By Camber
Whether data is or is not “the plural of anecdote” is all in the analysis. Numbers alone are not a narrative. Or worse, (as in the other data aphorism) if you torture the data long enough it will tell you whatever you want to hear. But leaving the data alone with some machine learning algorithm doesn’t remove human error, it just lets the machine run off with its own biases. In many cases (traffic planning, doing math) this doesn’t matter or is easily managed. But when humans are the data point – and when lives depend on the resultant analysis – it matters a great deal.
The problem is mindset. Julian Jaynes once worried that science would become mere technology, “limping along on economic necessity.” To Jaynes, limping had nothing to do with speed and activity, but rather with motivation and vision. Whatever the pace and desire of the “market,” he feared, would be the pace and course of innovation. The result would be an environment that is usually frenetic, rarely revolutionary, and never unpopular.
This limping can describe much of the mindset in tech today, east coast and west. Speed and scale are the watchwords, automation is the process, and humans are in the way. Build fast, fail fast. Scientific expertise – in, say, epidemiology – can be engineered around with enough data and the right algorithm. Recently, we’ve seen this in the countless disease surveillance dashboards and contact tracing schemes that include excellent engineering and no scientific input: extremely fast to market, extremely cool UX, extremely devoid of epidemiologically informed metrics. It’s the techno-solutionism and blitz-scaling that make for billion-dollar companies, but perhaps not good public health policy.
In contact tracing, the problem is straightforward. Far too many of the factors inherent to transmission are beyond the ability of an app or Bluetooth protocol to capture. This is why Singapore and San Francisco are combining technology with thousands of humans. It’s also why an automated system that would assign color codes – green for unexposed, yellow for possibly exposed, red for likely infected – runs a dangerous risk of gross civil liberties violations. To make the system work, there would have to be some legal sanction for violation. But imagine being assigned red – and thus confined at home – without any understanding of how the machine came to this conclusion.
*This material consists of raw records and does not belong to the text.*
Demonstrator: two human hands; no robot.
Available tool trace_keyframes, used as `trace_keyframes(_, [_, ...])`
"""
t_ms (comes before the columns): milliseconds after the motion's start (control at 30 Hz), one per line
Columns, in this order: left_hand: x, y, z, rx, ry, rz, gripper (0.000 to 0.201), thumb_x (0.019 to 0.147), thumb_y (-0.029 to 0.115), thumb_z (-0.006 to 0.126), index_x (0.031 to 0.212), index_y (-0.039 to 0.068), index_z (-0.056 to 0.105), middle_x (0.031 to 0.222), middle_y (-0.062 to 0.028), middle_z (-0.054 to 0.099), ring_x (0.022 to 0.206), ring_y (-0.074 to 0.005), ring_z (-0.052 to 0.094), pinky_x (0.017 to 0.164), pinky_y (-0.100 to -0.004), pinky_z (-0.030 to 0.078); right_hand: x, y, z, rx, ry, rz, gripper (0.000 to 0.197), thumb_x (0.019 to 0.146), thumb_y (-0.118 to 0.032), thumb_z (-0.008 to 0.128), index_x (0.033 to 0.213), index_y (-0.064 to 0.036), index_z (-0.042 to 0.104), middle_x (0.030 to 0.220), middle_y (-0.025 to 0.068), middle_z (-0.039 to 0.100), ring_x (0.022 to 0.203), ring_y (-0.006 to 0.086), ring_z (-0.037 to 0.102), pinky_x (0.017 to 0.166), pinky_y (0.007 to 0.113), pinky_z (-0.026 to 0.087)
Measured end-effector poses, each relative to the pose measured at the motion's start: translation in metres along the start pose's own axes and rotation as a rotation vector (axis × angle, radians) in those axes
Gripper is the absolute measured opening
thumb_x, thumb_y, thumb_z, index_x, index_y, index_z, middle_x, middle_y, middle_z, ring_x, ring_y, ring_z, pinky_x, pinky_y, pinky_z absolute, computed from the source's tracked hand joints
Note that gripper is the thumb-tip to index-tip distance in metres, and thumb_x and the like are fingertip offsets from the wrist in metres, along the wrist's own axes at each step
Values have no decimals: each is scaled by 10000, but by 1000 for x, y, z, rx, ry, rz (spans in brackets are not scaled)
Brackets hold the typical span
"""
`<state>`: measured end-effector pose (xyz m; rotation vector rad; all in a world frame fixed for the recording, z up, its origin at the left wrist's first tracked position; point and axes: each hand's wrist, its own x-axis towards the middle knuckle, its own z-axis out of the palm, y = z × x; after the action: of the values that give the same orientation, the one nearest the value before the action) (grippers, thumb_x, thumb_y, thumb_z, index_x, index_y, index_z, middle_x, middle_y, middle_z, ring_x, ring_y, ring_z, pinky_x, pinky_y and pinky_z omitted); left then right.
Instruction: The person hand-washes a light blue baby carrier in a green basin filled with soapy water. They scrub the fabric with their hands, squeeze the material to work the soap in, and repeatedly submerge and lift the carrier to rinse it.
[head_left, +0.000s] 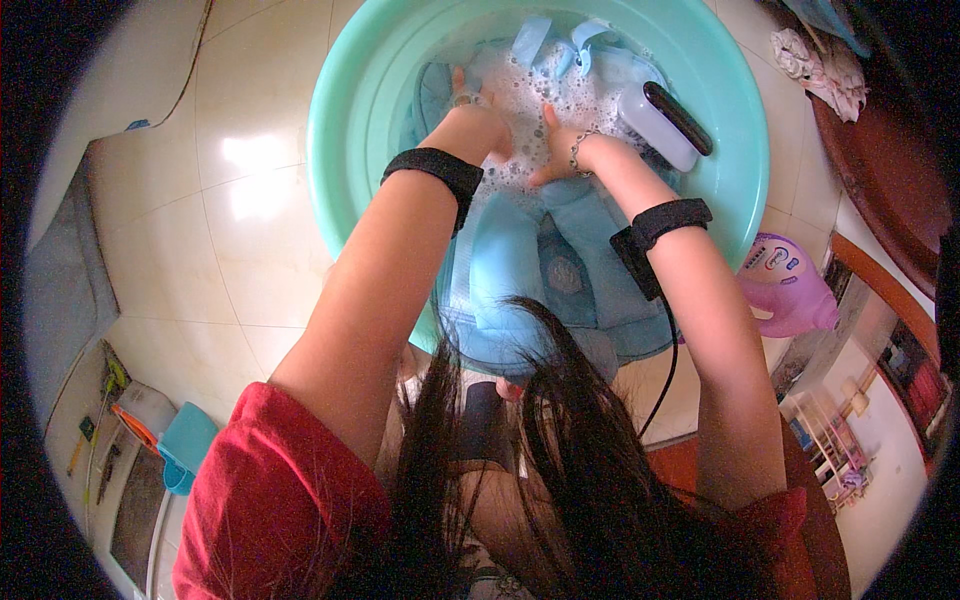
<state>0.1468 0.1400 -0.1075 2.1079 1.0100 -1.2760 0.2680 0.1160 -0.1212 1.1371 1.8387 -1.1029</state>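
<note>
A light-blue padded fabric article (505, 270) with straps, resembling a backpack, lies soaking in a round mint-green tub (350, 140). White suds (535, 95) cover the water in the tub's middle. My left hand (478, 118) dips into the foam at the left, fingers apart and partly under suds. Opposite it, my right hand (562, 148) has thumb and fingers spread over the wet fabric, holding nothing visible. Pale-blue strap ends (592, 38) stick out of the foam at the far side. Right of my right hand, a white object with a long black strip (665, 125) rests inside the tub.
A purple plastic bottle (785, 290) stands by the tub's right side. Shiny beige floor tiles (255, 240) stretch to the left. At lower left is a turquoise container (187, 445). A crumpled pale cloth (820, 75) hangs by dark-red furniture (880, 170). Loose hair hides the tub's near edge.
</note>
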Motion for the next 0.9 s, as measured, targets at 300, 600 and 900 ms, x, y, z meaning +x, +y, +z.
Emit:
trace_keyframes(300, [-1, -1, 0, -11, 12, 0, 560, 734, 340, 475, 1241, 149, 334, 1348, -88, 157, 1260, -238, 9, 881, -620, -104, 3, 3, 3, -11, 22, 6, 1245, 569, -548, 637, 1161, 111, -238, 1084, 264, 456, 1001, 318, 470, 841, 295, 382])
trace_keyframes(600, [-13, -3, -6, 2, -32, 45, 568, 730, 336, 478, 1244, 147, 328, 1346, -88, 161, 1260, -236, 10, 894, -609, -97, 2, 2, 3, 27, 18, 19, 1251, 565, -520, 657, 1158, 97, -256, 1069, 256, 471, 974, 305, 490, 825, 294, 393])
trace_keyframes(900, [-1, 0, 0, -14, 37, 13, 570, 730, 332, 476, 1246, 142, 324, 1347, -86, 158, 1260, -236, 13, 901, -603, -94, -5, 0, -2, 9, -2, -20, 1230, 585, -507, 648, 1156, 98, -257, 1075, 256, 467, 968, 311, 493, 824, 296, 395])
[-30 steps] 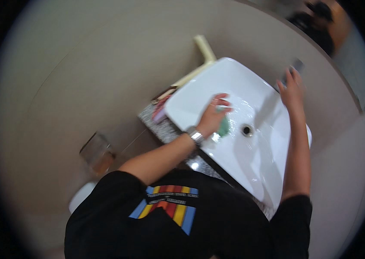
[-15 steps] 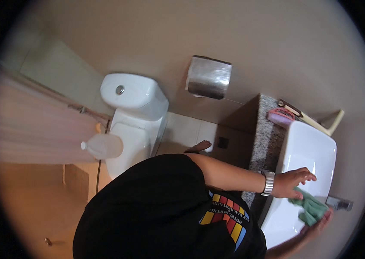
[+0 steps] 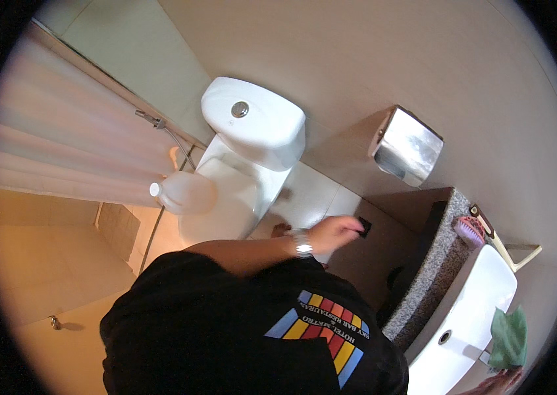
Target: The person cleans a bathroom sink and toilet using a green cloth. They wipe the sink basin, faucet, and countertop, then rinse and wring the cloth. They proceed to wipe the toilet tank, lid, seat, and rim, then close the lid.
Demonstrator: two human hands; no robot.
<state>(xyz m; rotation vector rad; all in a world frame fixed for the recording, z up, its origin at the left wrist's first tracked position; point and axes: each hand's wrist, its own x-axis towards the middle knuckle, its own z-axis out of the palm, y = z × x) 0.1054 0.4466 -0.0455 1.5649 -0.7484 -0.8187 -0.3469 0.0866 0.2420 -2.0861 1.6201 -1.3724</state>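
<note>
My right hand (image 3: 499,383), at the lower right edge, grips the bottom of a green cloth (image 3: 509,336). The cloth hangs over the right side of the white sink (image 3: 461,299), by its faucet (image 3: 484,357). A silver watch (image 3: 302,243) circles my left wrist. My left hand (image 3: 334,235) is over the floor between the toilet and the counter, fingers drawn together and slightly blurred, with nothing visible in them.
A translucent plastic jug (image 3: 189,193) lies on the closed lid of the white toilet (image 3: 252,122). A pink and purple brush (image 3: 469,230) and a cream-handled tool (image 3: 499,247) rest by the sink on the granite counter (image 3: 417,309). A metal paper holder (image 3: 410,148) juts from the wall; a curtain (image 3: 61,131) hangs left.
My left hand has left the cloth and sink and swung left over the floor. My right hand has carried the cloth to the sink's right side. The view has shifted left.
</note>
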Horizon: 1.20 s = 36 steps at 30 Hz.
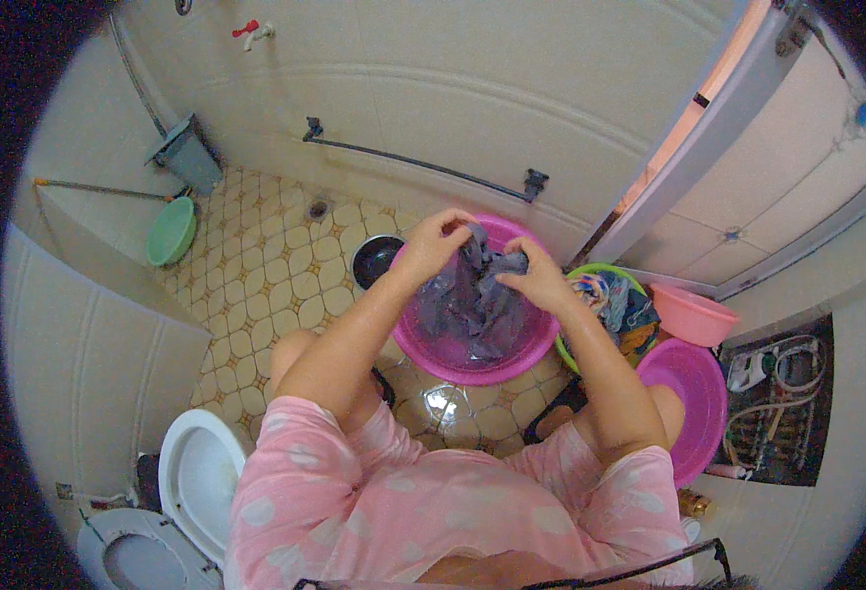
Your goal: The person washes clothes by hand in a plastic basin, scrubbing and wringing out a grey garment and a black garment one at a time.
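A wet, dark grey cloth garment hangs bunched between my hands, its lower part lying in a pink basin on the tiled floor. My left hand pinches one part of the fabric near the basin's far left side. Close by on the right, my right hand grips another fold between thumb and fingers. Both hands are above the basin. The garment's exact kind cannot be made out.
A black bowl sits left of the basin. At right are a green-rimmed basin of clothes, a salmon basin and another pink basin. A toilet stands lower left; a bar crosses the wall.
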### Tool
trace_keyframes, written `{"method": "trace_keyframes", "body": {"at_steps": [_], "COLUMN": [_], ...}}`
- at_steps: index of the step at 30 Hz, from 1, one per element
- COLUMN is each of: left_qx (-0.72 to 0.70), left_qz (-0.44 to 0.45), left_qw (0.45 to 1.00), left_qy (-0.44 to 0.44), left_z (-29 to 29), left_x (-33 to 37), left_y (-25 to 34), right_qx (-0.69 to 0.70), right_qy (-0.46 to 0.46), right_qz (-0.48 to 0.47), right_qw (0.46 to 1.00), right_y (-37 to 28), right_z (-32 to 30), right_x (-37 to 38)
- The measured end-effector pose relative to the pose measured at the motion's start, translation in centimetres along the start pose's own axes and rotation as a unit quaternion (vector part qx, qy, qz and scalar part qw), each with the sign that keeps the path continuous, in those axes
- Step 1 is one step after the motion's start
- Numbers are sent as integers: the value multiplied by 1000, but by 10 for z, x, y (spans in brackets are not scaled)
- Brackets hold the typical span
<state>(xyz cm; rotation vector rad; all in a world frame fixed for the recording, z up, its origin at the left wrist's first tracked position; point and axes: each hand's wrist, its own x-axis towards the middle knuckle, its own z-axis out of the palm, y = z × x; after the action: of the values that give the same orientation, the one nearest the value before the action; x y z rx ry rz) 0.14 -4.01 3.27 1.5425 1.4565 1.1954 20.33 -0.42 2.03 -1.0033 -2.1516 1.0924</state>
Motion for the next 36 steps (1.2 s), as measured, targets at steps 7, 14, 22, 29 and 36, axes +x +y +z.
{"method": "trace_keyframes", "body": {"at_steps": [7, 14, 22, 29, 36], "left_qx": [-223, 83, 74, -107, -357], "left_qz": [21, 1, 68, -151, -247], "left_qw": [971, 988, 992, 981, 900], "left_qy": [-84, -132, -74, -49, -32], "left_z": [13, 19, 75, 82, 66], "left_x": [-3, -16, -16, -9, -12], "left_y": [-5, -113, -147, -131, -68], "right_qx": [-110, 303, 623, 678, 587], "right_qy": [-38, 96, 98, 132, 154], "right_qz": [-5, 107, 36, 18, 121], "right_qw": [993, 942, 775, 723, 786], "right_y": [10, -2, -72, -61, 31], "right_z": [16, -16, -54, -78, -63], "right_x": [9, 25, 35, 39, 30]}}
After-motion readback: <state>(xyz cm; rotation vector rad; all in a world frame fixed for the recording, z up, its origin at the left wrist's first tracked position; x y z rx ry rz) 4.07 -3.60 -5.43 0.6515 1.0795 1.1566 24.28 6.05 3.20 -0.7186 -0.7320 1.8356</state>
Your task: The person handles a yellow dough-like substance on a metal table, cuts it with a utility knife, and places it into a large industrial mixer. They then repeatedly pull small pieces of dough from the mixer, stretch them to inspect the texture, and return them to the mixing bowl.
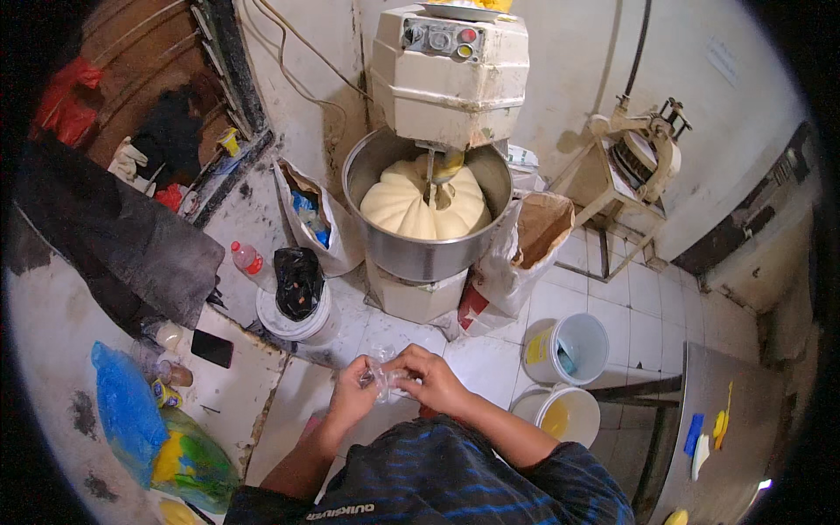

Less discussed, though equally important, is disease surveillance. This uses location data as a base layer for evaluating other clinical data. The analysis here is areas and groups, not 3-foot radii and individuals; and the goal is to provide modeling that will help state and local health officials make decisions about social distancing measures and resource allocation.
These both require extensive human involvement and subject matter expertise to run. They also require strong frameworks to protect privacy. The best solution – as in the divided three branches of government – is a partnership that includes private infrastructure, academic expertise, and public oversight and implementation. Done right – which is to say: done hand in hand with epidemiologists, scientists, privacy advocates, policy and health experts, public leaders, and technologists – the result can provide essential insights into the efficacy of policy interventions and provide an enduring infrastructure to manage COVID-19 as we slowly restart economic and civil life. Done wrong, it can be useless at best, dangerous at worst. Given the long road ahead, it’s worth taking the time to build it right.